■ **Task directions**: Only part of the listing is needed, namely the lines from its start through the line with "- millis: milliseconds", and they should be retyped exactly.

■ **Input data**:
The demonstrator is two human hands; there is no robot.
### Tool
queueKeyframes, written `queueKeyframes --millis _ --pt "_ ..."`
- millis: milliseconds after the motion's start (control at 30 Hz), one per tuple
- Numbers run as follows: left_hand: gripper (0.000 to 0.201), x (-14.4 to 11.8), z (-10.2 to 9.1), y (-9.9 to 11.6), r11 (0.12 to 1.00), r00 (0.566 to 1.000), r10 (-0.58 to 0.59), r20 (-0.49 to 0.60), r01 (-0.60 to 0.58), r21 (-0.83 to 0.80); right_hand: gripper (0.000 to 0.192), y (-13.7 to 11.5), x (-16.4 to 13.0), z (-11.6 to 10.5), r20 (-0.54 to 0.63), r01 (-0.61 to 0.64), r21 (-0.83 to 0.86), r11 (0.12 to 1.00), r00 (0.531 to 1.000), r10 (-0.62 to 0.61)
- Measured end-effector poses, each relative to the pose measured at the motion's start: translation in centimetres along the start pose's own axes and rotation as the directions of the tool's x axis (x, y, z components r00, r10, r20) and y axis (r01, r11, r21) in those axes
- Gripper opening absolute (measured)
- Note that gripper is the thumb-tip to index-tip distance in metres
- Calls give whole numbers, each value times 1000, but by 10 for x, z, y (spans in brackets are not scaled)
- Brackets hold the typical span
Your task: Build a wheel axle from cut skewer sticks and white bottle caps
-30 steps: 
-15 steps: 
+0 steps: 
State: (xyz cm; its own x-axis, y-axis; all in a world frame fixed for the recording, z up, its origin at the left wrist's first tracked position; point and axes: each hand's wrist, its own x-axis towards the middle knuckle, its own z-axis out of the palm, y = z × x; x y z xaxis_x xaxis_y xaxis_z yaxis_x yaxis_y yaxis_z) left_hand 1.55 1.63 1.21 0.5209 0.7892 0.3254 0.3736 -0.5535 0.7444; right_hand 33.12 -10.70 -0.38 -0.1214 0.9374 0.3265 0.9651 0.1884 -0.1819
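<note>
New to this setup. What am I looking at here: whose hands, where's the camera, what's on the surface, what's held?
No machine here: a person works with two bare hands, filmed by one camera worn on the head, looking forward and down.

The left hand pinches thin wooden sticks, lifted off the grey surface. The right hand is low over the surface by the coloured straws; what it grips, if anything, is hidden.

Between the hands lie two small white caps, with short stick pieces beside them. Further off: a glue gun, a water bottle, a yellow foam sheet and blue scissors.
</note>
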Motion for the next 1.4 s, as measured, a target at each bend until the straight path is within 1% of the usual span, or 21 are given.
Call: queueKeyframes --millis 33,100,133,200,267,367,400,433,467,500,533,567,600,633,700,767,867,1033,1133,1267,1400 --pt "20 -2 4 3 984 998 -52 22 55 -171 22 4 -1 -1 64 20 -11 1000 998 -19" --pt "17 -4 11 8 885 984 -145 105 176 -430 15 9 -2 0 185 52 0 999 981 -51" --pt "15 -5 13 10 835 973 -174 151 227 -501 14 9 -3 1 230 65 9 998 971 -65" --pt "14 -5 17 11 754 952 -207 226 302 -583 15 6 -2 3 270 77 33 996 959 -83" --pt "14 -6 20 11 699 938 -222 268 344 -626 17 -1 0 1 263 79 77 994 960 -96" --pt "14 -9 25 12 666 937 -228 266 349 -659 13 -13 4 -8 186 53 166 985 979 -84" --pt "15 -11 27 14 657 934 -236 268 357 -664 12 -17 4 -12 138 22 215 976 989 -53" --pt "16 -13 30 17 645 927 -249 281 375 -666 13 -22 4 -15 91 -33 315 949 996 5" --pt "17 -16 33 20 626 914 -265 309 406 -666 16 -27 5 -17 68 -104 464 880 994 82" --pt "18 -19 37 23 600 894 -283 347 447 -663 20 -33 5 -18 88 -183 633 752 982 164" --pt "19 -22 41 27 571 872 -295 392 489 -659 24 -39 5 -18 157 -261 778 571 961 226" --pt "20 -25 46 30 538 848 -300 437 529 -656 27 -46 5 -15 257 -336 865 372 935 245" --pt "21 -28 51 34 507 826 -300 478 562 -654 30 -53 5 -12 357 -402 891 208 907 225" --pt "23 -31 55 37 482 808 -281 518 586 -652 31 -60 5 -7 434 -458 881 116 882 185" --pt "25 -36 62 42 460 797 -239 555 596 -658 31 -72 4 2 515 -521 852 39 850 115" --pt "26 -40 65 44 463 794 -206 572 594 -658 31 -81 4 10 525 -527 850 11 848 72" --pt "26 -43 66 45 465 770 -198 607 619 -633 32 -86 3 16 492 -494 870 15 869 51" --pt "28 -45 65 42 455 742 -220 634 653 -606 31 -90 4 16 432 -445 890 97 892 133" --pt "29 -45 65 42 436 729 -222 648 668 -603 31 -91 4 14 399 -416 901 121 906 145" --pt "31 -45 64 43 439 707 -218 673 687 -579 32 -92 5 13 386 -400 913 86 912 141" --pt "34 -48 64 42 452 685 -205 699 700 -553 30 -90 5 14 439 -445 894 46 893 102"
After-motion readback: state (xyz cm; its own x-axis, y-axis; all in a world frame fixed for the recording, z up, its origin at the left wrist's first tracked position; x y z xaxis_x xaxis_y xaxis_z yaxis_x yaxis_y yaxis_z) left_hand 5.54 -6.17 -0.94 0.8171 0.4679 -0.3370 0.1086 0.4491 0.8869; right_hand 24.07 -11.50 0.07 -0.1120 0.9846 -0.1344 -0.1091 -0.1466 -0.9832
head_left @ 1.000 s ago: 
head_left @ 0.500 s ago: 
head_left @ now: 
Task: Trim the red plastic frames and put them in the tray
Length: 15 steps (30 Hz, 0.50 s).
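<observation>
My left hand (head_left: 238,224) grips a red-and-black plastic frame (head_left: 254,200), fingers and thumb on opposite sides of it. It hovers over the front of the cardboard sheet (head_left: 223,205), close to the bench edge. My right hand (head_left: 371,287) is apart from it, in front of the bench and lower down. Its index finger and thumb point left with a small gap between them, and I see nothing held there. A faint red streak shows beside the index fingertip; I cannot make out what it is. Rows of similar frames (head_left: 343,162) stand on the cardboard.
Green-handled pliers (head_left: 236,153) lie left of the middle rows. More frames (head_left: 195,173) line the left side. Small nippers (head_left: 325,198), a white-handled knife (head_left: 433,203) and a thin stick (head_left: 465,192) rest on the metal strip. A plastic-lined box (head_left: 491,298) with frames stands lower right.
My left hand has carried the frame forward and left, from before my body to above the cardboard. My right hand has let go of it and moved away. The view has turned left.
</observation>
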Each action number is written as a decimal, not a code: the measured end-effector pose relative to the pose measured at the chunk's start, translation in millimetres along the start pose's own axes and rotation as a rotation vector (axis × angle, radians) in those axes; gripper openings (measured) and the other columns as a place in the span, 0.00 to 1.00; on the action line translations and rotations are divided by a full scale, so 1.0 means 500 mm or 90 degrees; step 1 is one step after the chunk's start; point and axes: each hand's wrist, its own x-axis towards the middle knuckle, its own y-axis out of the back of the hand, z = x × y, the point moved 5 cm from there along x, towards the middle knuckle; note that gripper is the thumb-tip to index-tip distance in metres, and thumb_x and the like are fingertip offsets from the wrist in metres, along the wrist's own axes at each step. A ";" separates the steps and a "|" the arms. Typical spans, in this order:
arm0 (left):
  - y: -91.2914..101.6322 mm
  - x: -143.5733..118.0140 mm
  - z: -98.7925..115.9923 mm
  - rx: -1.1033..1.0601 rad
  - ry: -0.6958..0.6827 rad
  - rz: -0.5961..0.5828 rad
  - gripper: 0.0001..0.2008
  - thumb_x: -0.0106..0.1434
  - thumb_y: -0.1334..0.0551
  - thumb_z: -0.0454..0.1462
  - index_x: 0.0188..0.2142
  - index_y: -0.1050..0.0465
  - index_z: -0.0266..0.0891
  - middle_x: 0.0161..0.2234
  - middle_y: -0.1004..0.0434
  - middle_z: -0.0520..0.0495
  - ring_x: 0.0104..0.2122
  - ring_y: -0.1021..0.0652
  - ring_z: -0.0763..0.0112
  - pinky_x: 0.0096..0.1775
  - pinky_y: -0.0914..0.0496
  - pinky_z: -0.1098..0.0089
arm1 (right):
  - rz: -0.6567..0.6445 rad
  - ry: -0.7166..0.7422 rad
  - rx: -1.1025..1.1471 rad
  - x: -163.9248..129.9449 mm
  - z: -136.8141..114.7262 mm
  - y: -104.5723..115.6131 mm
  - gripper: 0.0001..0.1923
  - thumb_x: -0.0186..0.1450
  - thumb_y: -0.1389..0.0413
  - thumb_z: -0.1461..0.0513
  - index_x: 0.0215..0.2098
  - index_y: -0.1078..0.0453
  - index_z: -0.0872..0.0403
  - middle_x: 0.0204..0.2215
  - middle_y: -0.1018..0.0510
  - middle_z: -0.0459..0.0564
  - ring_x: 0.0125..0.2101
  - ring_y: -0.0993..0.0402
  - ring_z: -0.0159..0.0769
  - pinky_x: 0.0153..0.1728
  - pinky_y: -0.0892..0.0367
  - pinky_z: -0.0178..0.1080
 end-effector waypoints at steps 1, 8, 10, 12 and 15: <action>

■ **Written solution**:
The demonstrator is two human hands; there is no robot.
### Tool
queueKeyframes, written `queueKeyframes --millis _ --pt "_ ..."`
- millis: milliseconds after the motion's start (control at 30 Hz), one per tuple

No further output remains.